After days of hard rain, the underfoot conditions at Candlestick Park were so treacherous yesterday that the Cowboys were planning to rehearse their plays for today's match, which sees the two strongest teams in the National Football League contesting a place in Super Bowl XXIX, in the ballroom of their hotel.
The Cowboys' bid to achieve the "three-peat", a record third successive Super Bowl, rests largely on the fitness of their running back Emmitt Smith, who injured a hamstring in his side's play-off victory over Green Bay last week. Smith has had intensive treatment all week - a member of the Cowboys' medical staff even moved in with him - but the Dallas head coach, Barry Switzer, said yesterday that the No 22 would definitely play.
"Emmitt will start," Switzer said. "But whether he plays five plays, seven plays or 10 plays, we don't know. He's got problems with his wheels, and when you have problems with your wheels, it's hard to go 100 per cent," he said. Smith is determined to play in the Cowboys' drive towards history and is unworried about the soggy conditions. "I'm a pretty good mudder," he said. "I'll be out there."
While there are many fascinating match-ups in today's game - not least the contest between the game's highest-rated quarterbacks, Steve Young of the 49ers and the Cowboys' Troy Aikman - the head-to-head confrontation that pits Michael Irvin, the explosi v e Dallas wide receiver, against the 49er defensive back Deion Sanders promises to be key to the outcome. Sanders, who has seven interceptions this season, is one of the quickest men in the backfield, and many teams have avoided throwing anywhere near him . But Irvin, who has played a big part in the Cowboys' two Super Bowl triumphs, said yesterday: "I like it when the challenge is great".

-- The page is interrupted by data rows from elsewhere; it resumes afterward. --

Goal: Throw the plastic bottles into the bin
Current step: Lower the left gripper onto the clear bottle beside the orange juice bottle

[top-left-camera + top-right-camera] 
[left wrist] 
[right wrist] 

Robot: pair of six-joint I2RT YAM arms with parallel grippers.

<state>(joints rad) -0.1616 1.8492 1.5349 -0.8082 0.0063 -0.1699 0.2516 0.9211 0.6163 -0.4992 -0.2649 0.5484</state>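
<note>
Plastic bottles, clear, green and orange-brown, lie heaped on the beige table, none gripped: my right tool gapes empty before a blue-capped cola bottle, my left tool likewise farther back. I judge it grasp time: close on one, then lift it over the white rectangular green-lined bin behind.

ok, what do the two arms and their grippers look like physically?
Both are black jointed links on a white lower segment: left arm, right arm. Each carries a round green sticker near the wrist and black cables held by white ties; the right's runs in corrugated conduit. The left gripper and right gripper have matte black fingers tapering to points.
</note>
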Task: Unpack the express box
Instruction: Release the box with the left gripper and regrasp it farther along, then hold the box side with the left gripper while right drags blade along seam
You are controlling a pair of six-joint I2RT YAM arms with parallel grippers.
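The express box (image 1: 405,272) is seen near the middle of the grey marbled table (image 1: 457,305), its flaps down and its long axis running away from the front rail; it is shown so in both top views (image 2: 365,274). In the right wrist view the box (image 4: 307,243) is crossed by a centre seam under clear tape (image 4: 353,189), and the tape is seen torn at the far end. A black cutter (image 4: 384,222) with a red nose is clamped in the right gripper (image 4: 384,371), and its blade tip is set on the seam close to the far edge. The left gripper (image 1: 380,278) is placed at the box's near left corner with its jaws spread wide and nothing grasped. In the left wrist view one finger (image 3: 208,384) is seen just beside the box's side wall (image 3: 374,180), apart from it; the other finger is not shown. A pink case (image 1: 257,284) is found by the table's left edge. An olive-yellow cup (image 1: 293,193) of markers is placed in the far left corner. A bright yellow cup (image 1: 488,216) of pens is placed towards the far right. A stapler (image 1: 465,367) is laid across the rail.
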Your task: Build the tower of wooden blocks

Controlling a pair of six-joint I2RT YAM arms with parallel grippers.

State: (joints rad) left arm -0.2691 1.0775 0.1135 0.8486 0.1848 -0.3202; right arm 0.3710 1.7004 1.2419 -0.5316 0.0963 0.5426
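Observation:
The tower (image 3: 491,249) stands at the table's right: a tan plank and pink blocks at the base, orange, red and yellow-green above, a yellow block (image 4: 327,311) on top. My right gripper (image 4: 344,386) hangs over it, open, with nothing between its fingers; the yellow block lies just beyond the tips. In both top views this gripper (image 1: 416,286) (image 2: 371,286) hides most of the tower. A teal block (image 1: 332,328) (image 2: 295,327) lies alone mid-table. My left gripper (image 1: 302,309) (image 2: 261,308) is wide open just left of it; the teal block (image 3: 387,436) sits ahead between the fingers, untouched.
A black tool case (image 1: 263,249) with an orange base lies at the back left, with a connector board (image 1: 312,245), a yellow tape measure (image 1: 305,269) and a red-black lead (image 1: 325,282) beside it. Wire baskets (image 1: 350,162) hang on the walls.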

For Dallas, the challenge is to go where no team has gone before. The 49ers won the regular season game between the two sides 21-14 last November, but at this stage in the past two seasons, the Cowboys have defeated their opponents on the way to the Super Bowl. "We are at a crossroads in history where we could become the NFL's greatest team," the Dallas owner, Jerry Jones, said yesterday.
The winners in San Francisco will meet the team that wins the AFC Championship - for which the Pittsburgh Steelers play the San Diego Chargers at home today - in the Super Bowl in Miami on 29 January.